- THE TASK
Could you print all the entries below exactly as they appear, omitting the pictures?

(Records from a data collection)
◆ ◆ ◆

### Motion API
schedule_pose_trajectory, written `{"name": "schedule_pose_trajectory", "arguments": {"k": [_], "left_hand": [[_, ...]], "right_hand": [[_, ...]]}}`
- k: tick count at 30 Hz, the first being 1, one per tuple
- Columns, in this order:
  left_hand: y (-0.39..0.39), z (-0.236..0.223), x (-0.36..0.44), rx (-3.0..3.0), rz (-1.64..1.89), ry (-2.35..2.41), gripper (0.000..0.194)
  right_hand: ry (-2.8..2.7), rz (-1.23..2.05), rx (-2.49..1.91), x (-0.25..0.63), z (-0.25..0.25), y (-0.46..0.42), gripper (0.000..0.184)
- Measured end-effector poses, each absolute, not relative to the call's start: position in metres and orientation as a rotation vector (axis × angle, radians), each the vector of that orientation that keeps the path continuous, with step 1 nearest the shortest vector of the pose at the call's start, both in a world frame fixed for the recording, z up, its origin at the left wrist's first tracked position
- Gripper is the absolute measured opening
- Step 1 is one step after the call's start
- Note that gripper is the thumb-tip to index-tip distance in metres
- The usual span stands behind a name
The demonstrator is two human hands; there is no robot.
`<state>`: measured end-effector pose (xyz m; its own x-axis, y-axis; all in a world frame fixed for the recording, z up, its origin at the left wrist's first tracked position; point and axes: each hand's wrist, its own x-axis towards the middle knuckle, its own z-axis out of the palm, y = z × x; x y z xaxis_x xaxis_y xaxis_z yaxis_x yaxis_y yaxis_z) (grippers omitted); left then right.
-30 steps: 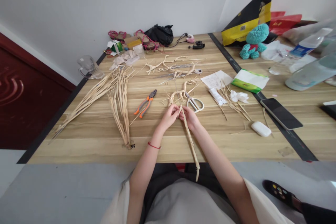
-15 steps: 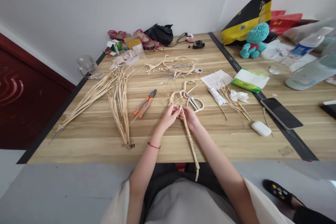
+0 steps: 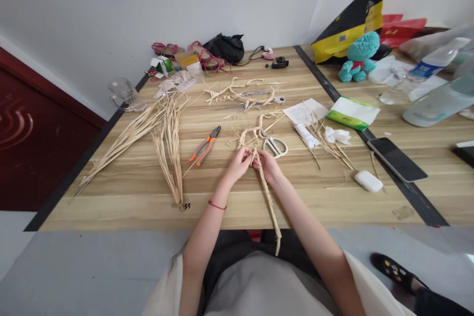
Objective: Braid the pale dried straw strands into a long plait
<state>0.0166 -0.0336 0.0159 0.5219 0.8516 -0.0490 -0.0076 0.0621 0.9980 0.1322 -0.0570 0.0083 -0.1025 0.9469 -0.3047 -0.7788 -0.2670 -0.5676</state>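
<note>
Between my hands runs a pale straw braid, its lower end hanging past the table's front edge. My left hand is closed, thumb and fingers pinching the upper end of the braid from the left. From the right, my right hand is closed round the same stretch; its fingertips are partly hidden behind the straw. Just beyond my fingers lies a curved piece of braided straw with loose ends. White-handled scissors rest beside my right hand, their blades partly under straw. Orange-and-grey pliers lie to the left.
Straw bundles spread across the left side, near a glass mug. Metal rods and more braid pieces lie farther back. A phone, a white case, a tissue pack and bottles occupy the right.
</note>
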Motion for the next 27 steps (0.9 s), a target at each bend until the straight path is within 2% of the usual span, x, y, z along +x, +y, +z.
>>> {"name": "schedule_pose_trajectory", "arguments": {"k": [27], "left_hand": [[-0.029,0.007,0.019,1.351,0.781,0.789,0.02]], "right_hand": [[-0.301,1.694,-0.732,0.134,0.0,-0.055,0.015]]}}
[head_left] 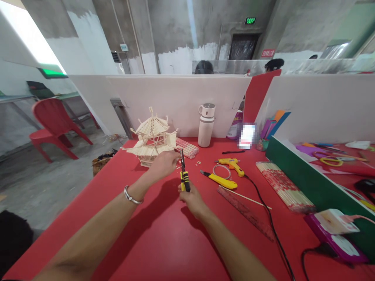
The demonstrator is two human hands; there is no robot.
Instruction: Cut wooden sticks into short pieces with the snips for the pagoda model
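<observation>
My right hand (pixel 191 201) grips a pair of pliers (pixel 185 181) by the yellow and black handles, with the metal jaws pointing away from me. At the jaws, my left hand (pixel 164 166) is closed, its fingertips pinched together; whatever they hold is too small to make out. A silver bracelet circles the left wrist. Just behind that hand stands a pagoda model (pixel 152 136) built of thin wooden sticks, with two tiers of roof. The hand partly hides the model's lower right side. Small stick offcuts (pixel 199 162) lie to the right of the pliers.
On the red table (pixel 164 246) lie a yellow glue gun (pixel 231 164) with a black cord, a yellow utility knife (pixel 221 180), a clear ruler (pixel 246 212) and packed sticks (pixel 284 187). A white bottle (pixel 206 127) stands behind. A green divider (pixel 316 187) and power strip (pixel 336 238) border the right.
</observation>
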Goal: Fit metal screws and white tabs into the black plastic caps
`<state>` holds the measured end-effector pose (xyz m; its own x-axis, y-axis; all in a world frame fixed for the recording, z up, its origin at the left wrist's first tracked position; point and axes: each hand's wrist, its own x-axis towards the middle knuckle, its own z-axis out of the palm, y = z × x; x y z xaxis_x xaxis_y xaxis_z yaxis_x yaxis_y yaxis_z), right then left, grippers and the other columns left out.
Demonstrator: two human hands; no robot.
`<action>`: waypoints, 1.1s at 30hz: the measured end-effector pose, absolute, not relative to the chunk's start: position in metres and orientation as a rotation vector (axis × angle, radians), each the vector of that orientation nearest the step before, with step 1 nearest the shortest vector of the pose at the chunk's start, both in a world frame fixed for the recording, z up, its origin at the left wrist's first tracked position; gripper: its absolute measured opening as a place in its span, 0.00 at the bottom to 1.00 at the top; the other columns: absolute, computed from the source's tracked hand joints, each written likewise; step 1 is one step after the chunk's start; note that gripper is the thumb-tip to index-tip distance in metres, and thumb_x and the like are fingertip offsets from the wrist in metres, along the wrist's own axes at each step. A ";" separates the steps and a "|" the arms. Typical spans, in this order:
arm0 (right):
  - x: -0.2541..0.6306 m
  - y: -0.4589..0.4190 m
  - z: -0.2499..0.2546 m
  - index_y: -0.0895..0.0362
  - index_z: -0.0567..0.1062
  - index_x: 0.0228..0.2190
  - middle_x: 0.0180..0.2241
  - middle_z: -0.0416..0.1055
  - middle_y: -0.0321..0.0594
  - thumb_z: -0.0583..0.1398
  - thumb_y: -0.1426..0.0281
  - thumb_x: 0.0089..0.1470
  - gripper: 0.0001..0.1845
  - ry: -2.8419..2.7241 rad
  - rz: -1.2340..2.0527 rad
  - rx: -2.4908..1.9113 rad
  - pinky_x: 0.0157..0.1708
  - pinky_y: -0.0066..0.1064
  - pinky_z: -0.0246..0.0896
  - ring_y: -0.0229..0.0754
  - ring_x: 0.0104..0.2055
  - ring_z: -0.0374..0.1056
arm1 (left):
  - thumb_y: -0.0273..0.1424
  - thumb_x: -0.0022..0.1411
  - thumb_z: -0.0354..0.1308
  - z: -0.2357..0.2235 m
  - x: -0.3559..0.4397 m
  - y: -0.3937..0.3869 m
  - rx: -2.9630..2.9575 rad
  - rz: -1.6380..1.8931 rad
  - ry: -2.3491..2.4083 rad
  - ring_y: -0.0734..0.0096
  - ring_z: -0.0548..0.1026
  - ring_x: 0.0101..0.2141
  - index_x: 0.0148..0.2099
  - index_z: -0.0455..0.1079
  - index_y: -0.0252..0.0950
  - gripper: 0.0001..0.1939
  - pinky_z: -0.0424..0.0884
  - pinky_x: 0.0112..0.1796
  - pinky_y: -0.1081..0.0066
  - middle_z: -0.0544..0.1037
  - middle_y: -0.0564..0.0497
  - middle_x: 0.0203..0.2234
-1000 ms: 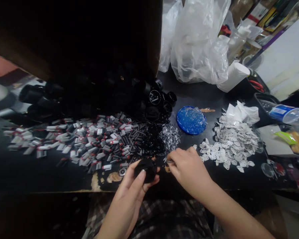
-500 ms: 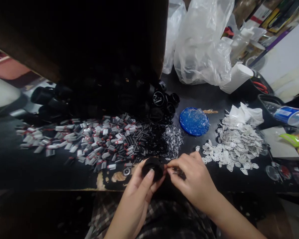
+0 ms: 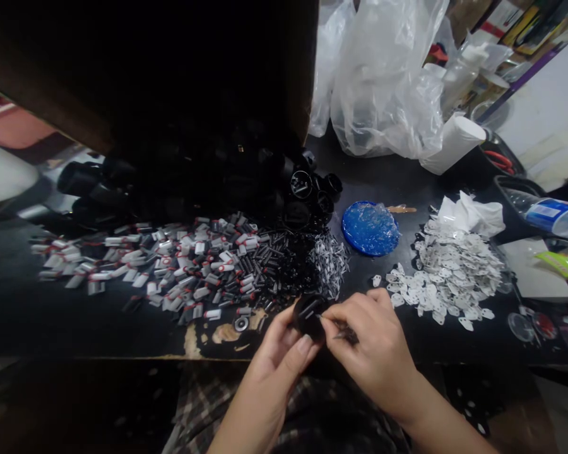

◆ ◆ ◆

- WRITTEN ANSWER
### Motion API
schedule_pose_trajectory, written `{"name": "schedule_pose_trajectory", "arguments": {"k": [_], "left_hand": [[_, ...]], "right_hand": [[_, ...]]}}`
- k: tick count at 30 Hz, the first being 1, one per tuple
- Columns, in this order:
  left_hand: y (-0.39..0.39), z (-0.236..0.223), x (-0.36..0.44), rx (-3.0..3.0), rz (-1.64..1.89), ry (-2.35..2.41), gripper (0.000..0.194)
  right_hand: ry (-2.8..2.7), rz (-1.23..2.05), rx (-2.49..1.91), x (-0.25..0.63), z (-0.25..0.25), y (-0.46..0.42), gripper (0.000..0.184)
- Measured end-effector poses, each absolute, not relative to the call's start: position in metres and orientation as a rotation vector (axis × angle, radians), each the vector of that orientation that keeps the path continuous, with step 1 nearest the shortest vector of the pose at the call's start, both in a world frame fixed for the recording, z up, its origin at the left wrist's first tracked position
- Gripper is the absolute measured opening
- Step 1 is one step after the call's start
- Note that gripper is the thumb-tip to index-tip distance in metres
- The usual span stands behind a name
The demonstrator is two human hands; there is no robot.
`<state>`: measured end-effector pose (xyz m; its own x-axis, y-axis; all in a world frame fixed for the recording, z up, its origin at the left wrist's first tracked position; point and axes: each hand's wrist, its own x-axis towards the middle knuckle, its own z-axis out of the palm, y = z × x; x y z xaxis_x xaxis_y xaxis_z yaxis_x yaxis_y yaxis_z) (grippers omitted); left then right.
-30 steps: 
-15 steps: 
+0 steps: 
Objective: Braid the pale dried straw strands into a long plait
<state>0.0166 -0.0336 0.0159 0.5219 0.8516 -0.0490 -0.0076 0.0621 0.9980 0.1322 -0.0570 0.0083 -0.1025 0.9469 -0.3047 -0.7788 -0.2670 -0.5676</state>
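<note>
Between my hands runs a pale straw braid, its lower end hanging past the table's front edge. My left hand is closed, thumb and fingers pinching the upper end of the braid from the left. From the right, my right hand is closed round the same stretch; its fingertips are partly hidden behind the straw. Just beyond my fingers lies a curved piece of braided straw with loose ends. White-handled scissors rest beside my right hand, their blades partly under straw. Orange-and-grey pliers lie to the left.
Straw bundles spread across the left side, near a glass mug. Metal rods and more braid pieces lie farther back. A phone, a white case, a tissue pack and bottles occupy the right.
</note>
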Motion for the next 27 steps (0.9 s), a target at each bend until the straight path is within 2% of the usual span, x, y, z along +x, +y, +z.
>>> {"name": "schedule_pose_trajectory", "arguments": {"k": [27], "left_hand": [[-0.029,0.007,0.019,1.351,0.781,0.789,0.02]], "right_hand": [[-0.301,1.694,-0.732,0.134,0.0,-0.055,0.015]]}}
[head_left] 
The demonstrator is two human hands; there is no robot.
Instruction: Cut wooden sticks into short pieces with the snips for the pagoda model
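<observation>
My right hand (pixel 191 201) grips a pair of pliers (pixel 185 181) by the yellow and black handles, with the metal jaws pointing away from me. At the jaws, my left hand (pixel 164 166) is closed, its fingertips pinched together; whatever they hold is too small to make out. A silver bracelet circles the left wrist. Just behind that hand stands a pagoda model (pixel 152 136) built of thin wooden sticks, with two tiers of roof. The hand partly hides the model's lower right side. Small stick offcuts (pixel 199 162) lie to the right of the pliers.
On the red table (pixel 164 246) lie a yellow glue gun (pixel 231 164) with a black cord, a yellow utility knife (pixel 221 180), a clear ruler (pixel 246 212) and packed sticks (pixel 284 187). A white bottle (pixel 206 127) stands behind. A green divider (pixel 316 187) and power strip (pixel 336 238) border the right.
</observation>
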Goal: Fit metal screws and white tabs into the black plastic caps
`<state>` holds the measured end-effector pose (xyz m; its own x-axis, y-axis; all in a world frame fixed for the recording, z up, its origin at the left wrist's first tracked position; point and axes: each hand's wrist, its own x-axis towards the middle knuckle, its own z-axis out of the palm, y = z × x; x y z xaxis_x xaxis_y xaxis_z yaxis_x yaxis_y yaxis_z), right then left, grippers and the other columns left out.
Demonstrator: two human hands; no robot.
`<action>`: waypoints, 1.1s at 30hz: the measured end-effector pose, absolute, not relative to the chunk's start: position in metres and orientation as a rotation vector (axis × angle, radians), each the vector of that orientation nearest the step before, with step 1 nearest the shortest vector of the pose at the chunk's start, both in a world frame fixed for the recording, z up, its origin at the left wrist's first tracked position; gripper: its absolute measured opening as a place in its span, 0.00 at the bottom to 1.00 at the top; the other columns: absolute, computed from the source's tracked hand joints, each written likewise; step 1 is one step after the chunk's start; note that gripper is the thumb-tip to index-tip distance in metres, and thumb_x and the like are fingertip offsets from the wrist in metres, along the wrist's own axes at each step. A ";" separates the steps and a "|" the arms. Typical spans, in this order:
arm0 (right):
  - x: -0.2541..0.6306 m
  - y: -0.4589..0.4190 m
  - z: -0.2499..0.2546 m
  - index_y: -0.0895..0.0362
  - index_z: -0.0567..0.1062
  - index_x: 0.0228..0.2190
  - middle_x: 0.0180..0.2241
  - middle_z: -0.0416..0.1055
  - middle_y: -0.0321..0.0594
  - thumb_z: -0.0583..0.1398
  - thumb_y: -0.1426..0.0281
  - thumb_x: 0.0089..0.1470
  - gripper: 0.0001..0.1845
  - ry: -2.8419..2.7241 rad
  - rz: -1.2340..2.0527 rad
  - rx: -2.4908..1.9113 rad
  - pinky_x: 0.0157..0.1708
  - pinky_y: -0.0066..0.1064
  - pinky_z: -0.0246..0.0896
  - ring_y: -0.0229..0.0754
  - ring_x: 0.0104..0.2055
  - ring_z: -0.0374..0.1056
arm1 (left):
  - thumb_y: -0.0273..0.1424
  - thumb_x: -0.0022..0.1411
  - thumb_z: -0.0354..0.1308
  - z: -0.2357..0.2235 m
  - x: -0.3559..0.4397 m
  - y: -0.3937..0.3869 m
  - rx: -2.9630..2.9575 rad
  - rz: -1.6380..1.8931 rad
  - ry: -2.3491..2.4083 rad
  - ring_y: -0.0734..0.0096
  - ring_z: -0.0548..0.1026
  - ring_x: 0.0101..0.2141
  - index_x: 0.0148..0.2099
  - index_z: -0.0455..0.1079
  - index_y: -0.0252..0.0950
  - gripper: 0.0001..0.1939
  - pinky_z: -0.0424..0.0884
  - pinky_x: 0.0112..0.1796
  - pinky_y: -0.1081..0.0066
  - middle_z: -0.0544..0.1037
  - middle_y: -0.0564..0.0497
  - middle_x: 0.0203..0.2234
-1000 ms: 
-500 ms: 
+0 ms: 

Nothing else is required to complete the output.